Task prompt —
Start to finish, print the data below exactly, without the images.

++++++++++

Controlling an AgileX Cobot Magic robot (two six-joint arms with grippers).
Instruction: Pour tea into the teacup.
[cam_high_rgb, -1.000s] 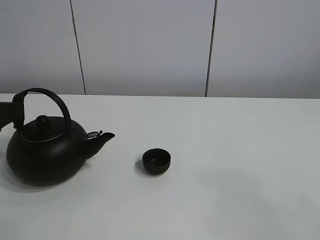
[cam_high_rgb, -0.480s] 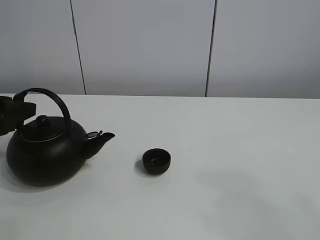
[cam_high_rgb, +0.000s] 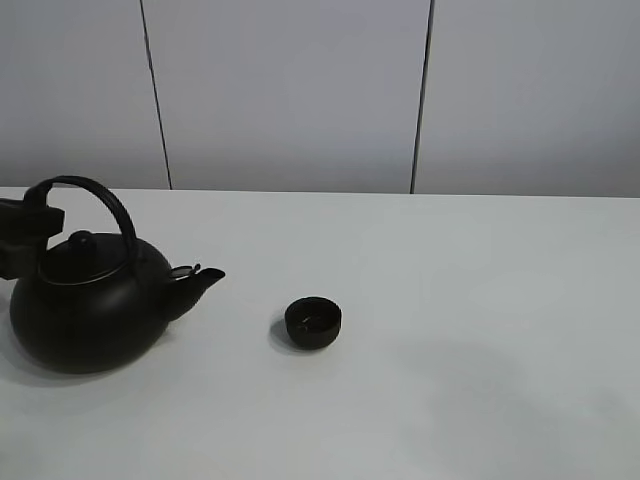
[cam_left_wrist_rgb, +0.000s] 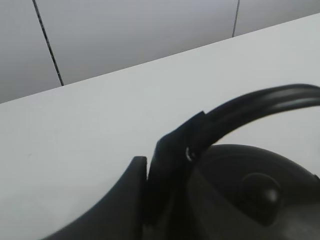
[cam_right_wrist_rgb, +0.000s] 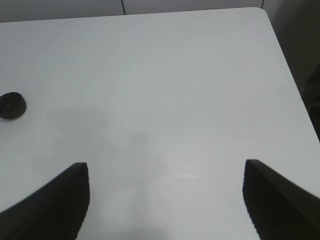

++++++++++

Reply —
Controlling an AgileX Cobot Magic robot (two six-joint arms with grippers).
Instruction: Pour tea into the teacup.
[cam_high_rgb, -1.000s] 
[cam_high_rgb, -0.480s] 
[cam_high_rgb, +0.000s] 
[cam_left_wrist_rgb, +0.000s] 
[cam_right_wrist_rgb, +0.000s] 

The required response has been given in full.